Stored data:
........

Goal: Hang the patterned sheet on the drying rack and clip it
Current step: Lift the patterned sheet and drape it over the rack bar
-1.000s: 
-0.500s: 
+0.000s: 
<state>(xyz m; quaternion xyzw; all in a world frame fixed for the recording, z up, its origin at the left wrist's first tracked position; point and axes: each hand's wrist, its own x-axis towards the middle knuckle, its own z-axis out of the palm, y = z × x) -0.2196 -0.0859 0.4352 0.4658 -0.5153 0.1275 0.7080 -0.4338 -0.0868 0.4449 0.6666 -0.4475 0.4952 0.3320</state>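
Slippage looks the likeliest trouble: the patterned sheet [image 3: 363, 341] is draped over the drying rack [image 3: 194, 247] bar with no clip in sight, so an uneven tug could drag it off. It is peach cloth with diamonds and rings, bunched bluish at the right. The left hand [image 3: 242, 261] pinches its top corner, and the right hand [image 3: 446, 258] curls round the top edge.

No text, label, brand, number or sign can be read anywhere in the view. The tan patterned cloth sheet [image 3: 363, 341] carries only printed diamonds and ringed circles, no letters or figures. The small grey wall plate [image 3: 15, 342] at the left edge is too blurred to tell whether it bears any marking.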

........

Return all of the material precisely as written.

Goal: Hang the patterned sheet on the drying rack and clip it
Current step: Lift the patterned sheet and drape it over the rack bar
-1.000s: 
-0.500s: 
+0.000s: 
<state>(xyz m; quaternion xyzw; all in a world frame fixed for the recording, z up, its origin at the left wrist's first tracked position; point and axes: each hand's wrist, its own x-axis towards the middle knuckle, its own z-axis out of the palm, y = z × x) -0.2196 -0.0859 0.4352 0.4658 -0.5153 0.1275 0.7080 -0.4338 -0.0868 0.4449 0.6666 -0.4475 0.4952 0.3320</state>
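Slippage looks the likeliest trouble: the patterned sheet [image 3: 363, 341] is draped over the drying rack [image 3: 194, 247] bar with no clip in sight, so an uneven tug could drag it off. It is peach cloth with diamonds and rings, bunched bluish at the right. The left hand [image 3: 242, 261] pinches its top corner, and the right hand [image 3: 446, 258] curls round the top edge.

No text, label, brand, number or sign can be read anywhere in the view. The tan patterned cloth sheet [image 3: 363, 341] carries only printed diamonds and ringed circles, no letters or figures. The small grey wall plate [image 3: 15, 342] at the left edge is too blurred to tell whether it bears any marking.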

What the exercise required is now complete.